• [EXERCISE REQUIREMENTS]: Nothing is to be altered. Print each record in full.

━━━━

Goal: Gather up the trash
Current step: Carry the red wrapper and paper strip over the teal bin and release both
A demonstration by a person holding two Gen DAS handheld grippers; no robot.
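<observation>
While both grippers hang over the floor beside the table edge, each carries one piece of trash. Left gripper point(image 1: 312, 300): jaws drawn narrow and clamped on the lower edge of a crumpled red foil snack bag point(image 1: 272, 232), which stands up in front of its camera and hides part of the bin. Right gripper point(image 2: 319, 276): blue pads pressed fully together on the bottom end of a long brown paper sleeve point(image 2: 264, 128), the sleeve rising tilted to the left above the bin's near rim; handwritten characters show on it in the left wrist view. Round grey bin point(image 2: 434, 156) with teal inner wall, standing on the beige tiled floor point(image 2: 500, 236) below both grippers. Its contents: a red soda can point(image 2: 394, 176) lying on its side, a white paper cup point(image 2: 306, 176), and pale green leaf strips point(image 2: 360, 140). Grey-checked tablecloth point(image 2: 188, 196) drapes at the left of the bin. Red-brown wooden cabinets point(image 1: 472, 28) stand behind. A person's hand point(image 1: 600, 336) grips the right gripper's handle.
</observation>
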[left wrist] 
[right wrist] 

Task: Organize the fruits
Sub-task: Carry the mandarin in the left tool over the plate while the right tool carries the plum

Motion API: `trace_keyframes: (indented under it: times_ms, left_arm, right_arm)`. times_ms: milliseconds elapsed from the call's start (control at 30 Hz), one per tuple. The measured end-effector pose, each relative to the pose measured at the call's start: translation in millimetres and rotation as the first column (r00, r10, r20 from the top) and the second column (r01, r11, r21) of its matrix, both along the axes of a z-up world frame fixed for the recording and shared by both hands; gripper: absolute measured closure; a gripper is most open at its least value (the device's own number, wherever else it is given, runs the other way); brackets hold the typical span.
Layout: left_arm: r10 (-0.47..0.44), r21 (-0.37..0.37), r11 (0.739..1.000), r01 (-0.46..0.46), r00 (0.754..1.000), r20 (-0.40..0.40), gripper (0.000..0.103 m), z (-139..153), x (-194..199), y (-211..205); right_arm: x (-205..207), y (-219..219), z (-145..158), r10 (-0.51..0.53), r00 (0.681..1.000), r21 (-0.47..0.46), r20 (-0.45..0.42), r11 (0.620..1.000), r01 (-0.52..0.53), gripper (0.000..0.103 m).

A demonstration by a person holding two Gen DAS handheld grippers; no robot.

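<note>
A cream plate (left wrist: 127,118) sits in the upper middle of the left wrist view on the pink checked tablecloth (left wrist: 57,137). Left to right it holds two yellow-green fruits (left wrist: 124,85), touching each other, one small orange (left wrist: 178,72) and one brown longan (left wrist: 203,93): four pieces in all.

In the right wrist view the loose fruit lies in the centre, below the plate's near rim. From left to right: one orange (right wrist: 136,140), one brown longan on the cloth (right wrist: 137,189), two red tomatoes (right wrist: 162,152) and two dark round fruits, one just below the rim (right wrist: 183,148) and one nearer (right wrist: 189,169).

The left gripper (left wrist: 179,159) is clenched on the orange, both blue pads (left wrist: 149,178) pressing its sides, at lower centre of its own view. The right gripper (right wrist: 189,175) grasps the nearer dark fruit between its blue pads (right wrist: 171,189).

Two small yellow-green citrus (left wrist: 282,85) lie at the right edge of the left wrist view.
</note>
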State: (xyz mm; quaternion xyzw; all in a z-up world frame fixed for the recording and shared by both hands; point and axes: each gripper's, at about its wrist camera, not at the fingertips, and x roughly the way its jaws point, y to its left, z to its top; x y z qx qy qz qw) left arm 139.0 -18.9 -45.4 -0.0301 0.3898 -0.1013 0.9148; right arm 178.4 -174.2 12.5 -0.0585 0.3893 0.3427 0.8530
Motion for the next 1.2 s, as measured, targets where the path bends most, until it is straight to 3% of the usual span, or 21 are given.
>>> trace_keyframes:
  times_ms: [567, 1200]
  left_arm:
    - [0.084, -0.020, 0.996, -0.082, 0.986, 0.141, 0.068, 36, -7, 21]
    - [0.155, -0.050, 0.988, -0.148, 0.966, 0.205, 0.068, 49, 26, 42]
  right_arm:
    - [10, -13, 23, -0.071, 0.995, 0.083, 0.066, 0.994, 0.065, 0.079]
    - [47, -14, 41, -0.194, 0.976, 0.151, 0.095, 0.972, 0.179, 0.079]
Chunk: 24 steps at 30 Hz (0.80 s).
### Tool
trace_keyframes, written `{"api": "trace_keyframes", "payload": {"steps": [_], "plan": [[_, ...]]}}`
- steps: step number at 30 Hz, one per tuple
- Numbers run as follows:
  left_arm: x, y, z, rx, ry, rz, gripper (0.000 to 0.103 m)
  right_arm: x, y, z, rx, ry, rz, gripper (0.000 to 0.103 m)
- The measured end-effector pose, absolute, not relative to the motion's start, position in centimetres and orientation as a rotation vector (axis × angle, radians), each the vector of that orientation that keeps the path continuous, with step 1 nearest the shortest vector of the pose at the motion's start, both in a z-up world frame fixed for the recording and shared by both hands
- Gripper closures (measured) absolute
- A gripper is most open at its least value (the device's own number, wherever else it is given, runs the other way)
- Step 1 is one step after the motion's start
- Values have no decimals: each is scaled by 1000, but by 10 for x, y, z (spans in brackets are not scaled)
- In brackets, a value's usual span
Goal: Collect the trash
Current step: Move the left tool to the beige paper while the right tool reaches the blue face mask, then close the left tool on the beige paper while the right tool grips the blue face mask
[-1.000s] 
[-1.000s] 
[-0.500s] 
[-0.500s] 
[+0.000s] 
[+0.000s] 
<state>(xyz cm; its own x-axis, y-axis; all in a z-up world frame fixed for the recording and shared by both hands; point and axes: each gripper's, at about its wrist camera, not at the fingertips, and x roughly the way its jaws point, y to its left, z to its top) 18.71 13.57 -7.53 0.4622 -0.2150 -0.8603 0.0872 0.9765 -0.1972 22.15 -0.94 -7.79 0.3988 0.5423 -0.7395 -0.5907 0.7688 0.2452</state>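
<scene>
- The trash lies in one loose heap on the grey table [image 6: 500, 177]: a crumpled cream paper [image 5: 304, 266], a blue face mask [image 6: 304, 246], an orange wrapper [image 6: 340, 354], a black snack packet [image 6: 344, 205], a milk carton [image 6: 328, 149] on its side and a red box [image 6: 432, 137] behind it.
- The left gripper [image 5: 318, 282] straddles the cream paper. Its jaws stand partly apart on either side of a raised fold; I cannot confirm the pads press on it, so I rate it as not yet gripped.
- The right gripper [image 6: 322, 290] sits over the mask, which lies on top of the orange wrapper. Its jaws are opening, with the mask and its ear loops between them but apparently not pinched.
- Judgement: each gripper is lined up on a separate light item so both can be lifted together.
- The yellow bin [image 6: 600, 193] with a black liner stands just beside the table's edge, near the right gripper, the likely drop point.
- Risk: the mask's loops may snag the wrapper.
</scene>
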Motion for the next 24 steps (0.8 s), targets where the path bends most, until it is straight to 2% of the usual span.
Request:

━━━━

• [WRITTEN SOLUTION]:
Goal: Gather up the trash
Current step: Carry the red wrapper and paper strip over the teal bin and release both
A demonstration by a person holding two Gen DAS handheld grippers; no robot.
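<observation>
While both grippers hang over the floor beside the table edge, each carries one piece of trash. Left gripper point(image 1: 312, 300): jaws drawn narrow and clamped on the lower edge of a crumpled red foil snack bag point(image 1: 272, 232), which stands up in front of its camera and hides part of the bin. Right gripper point(image 2: 319, 276): blue pads pressed fully together on the bottom end of a long brown paper sleeve point(image 2: 264, 128), the sleeve rising tilted to the left above the bin's near rim; handwritten characters show on it in the left wrist view. Round grey bin point(image 2: 434, 156) with teal inner wall, standing on the beige tiled floor point(image 2: 500, 236) below both grippers. Its contents: a red soda can point(image 2: 394, 176) lying on its side, a white paper cup point(image 2: 306, 176), and pale green leaf strips point(image 2: 360, 140). Grey-checked tablecloth point(image 2: 188, 196) drapes at the left of the bin. Red-brown wooden cabinets point(image 1: 472, 28) stand behind. A person's hand point(image 1: 600, 336) grips the right gripper's handle.
</observation>
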[left wrist] 
[right wrist] 

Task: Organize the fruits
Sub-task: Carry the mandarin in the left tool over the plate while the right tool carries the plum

Motion API: `trace_keyframes: (indented under it: times_ms, left_arm, right_arm)`. times_ms: milliseconds elapsed from the call's start (control at 30 Hz), one per tuple. The measured end-effector pose, each relative to the pose measured at the call's start: translation in millimetres and rotation as the first column (r00, r10, r20 from the top) and the second column (r01, r11, r21) of its matrix, both along the axes of a z-up world frame fixed for the recording and shared by both hands; gripper: absolute measured closure; a gripper is most open at its least value (the device's own number, wherever else it is given, runs the other way); brackets hold the typical span.
Layout: left_arm: r10 (-0.47..0.44), r21 (-0.37..0.37), r11 (0.739..1.000), r01 (-0.46..0.46), r00 (0.754..1.000), r20 (-0.40..0.40), gripper (0.000..0.103 m), z (-139..153), x (-194..199), y (-211..205); right_arm: x (-205..207), y (-219..219), z (-145..158), r10 (-0.51..0.53), r00 (0.681..1.000), r21 (-0.47..0.46), r20 (-0.45..0.42), r11 (0.620..1.000), r01 (-0.52..0.53), gripper (0.000..0.103 m).

A demonstration by a person holding two Gen DAS handheld grippers; no robot.

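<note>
A cream plate (left wrist: 127,118) sits in the upper middle of the left wrist view on the pink checked tablecloth (left wrist: 57,137). Left to right it holds two yellow-green fruits (left wrist: 124,85), touching each other, one small orange (left wrist: 178,72) and one brown longan (left wrist: 203,93): four pieces in all.

In the right wrist view the loose fruit lies in the centre, below the plate's near rim. From left to right: one orange (right wrist: 136,140), one brown longan on the cloth (right wrist: 137,189), two red tomatoes (right wrist: 162,152) and two dark round fruits, one just below the rim (right wrist: 183,148) and one nearer (right wrist: 189,169).

The left gripper (left wrist: 179,159) is clenched on the orange, both blue pads (left wrist: 149,178) pressing its sides, at lower centre of its own view. The right gripper (right wrist: 189,175) grasps the nearer dark fruit between its blue pads (right wrist: 171,189).

Two small yellow-green citrus (left wrist: 282,85) lie at the right edge of the left wrist view.
</note>
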State: (xyz mm; quaternion xyzw; all in a z-up world frame fixed for the recording and shared by both hands; point and axes: each gripper's, at about its wrist camera, not at the fingertips, and x roughly the way its jaws point, y to its left, z to its top; x y z qx qy qz qw) left arm 139.0 -18.9 -45.4 -0.0301 0.3898 -0.1013 0.9148; right arm 178.4 -174.2 12.5 -0.0585 0.3893 0.3427 0.8530
Motion for the next 1.2 s, as measured, targets where the path bends most, until it is straight to 3% of the usual span, or 21 are given.
>>> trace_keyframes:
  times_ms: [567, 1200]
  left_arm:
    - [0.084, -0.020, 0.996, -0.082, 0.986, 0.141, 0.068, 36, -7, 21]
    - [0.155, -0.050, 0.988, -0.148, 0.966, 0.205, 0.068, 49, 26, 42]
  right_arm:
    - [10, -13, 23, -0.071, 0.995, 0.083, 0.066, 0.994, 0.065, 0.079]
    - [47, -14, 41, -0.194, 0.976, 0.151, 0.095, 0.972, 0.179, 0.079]
Chunk: 24 steps at 30 Hz (0.80 s).
### Tool
trace_keyframes, written `{"api": "trace_keyframes", "payload": {"steps": [_], "plan": [[_, ...]]}}`
- steps: step number at 30 Hz, one per tuple
- Numbers run as follows:
  left_arm: x, y, z, rx, ry, rz, gripper (0.000 to 0.103 m)
  right_arm: x, y, z, rx, ry, rz, gripper (0.000 to 0.103 m)
- The measured end-effector pose, absolute, not relative to the motion's start, position in centimetres and orientation as a rotation vector (axis × angle, radians), each the vector of that orientation that keeps the path continuous, with step 1 nearest the shortest vector of the pose at the motion's start, both in a z-up world frame fixed for the recording and shared by both hands
- Gripper closures (measured) absolute
- A gripper is most open at its least value (the device's own number, wherever else it is given, runs the other way)
- Step 1 is one step after the motion's start
- Values have no decimals: each is scaled by 1000, but by 10 for x, y, z (spans in brackets are not scaled)
- In brackets, a value's usual span
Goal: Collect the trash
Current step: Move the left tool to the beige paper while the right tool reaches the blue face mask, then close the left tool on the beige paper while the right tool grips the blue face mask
[-1.000s] 
[-1.000s] 
[-0.500s] 
[-0.500s] 
[+0.000s] 
[+0.000s] 
<state>(xyz cm; its own x-axis, y-axis; all in a z-up world frame fixed for the recording and shared by both hands; point and axes: each gripper's, at about its wrist camera, not at the fingertips, and x roughly the way its jaws point, y to its left, z to its top) 18.71 13.57 -7.53 0.4622 -0.2150 -0.8603 0.0872 0.9765 -0.1972 22.15 -0.94 -7.79 0.3988 0.5423 -0.7395 -0.5907 0.7688 0.2452</state>
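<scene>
- The trash lies in one loose heap on the grey table [image 6: 500, 177]: a crumpled cream paper [image 5: 304, 266], a blue face mask [image 6: 304, 246], an orange wrapper [image 6: 340, 354], a black snack packet [image 6: 344, 205], a milk carton [image 6: 328, 149] on its side and a red box [image 6: 432, 137] behind it.
- The left gripper [image 5: 318, 282] straddles the cream paper. Its jaws stand partly apart on either side of a raised fold; I cannot confirm the pads press on it, so I rate it as not yet gripped.
- The right gripper [image 6: 322, 290] sits over the mask, which lies on top of the orange wrapper. Its jaws are opening, with the mask and its ear loops between them but apparently not pinched.
- Judgement: each gripper is lined up on a separate light item so both can be lifted together.
- The yellow bin [image 6: 600, 193] with a black liner stands just beside the table's edge, near the right gripper, the likely drop point.
- Risk: the mask's loops may snag the wrapper.
</scene>
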Motion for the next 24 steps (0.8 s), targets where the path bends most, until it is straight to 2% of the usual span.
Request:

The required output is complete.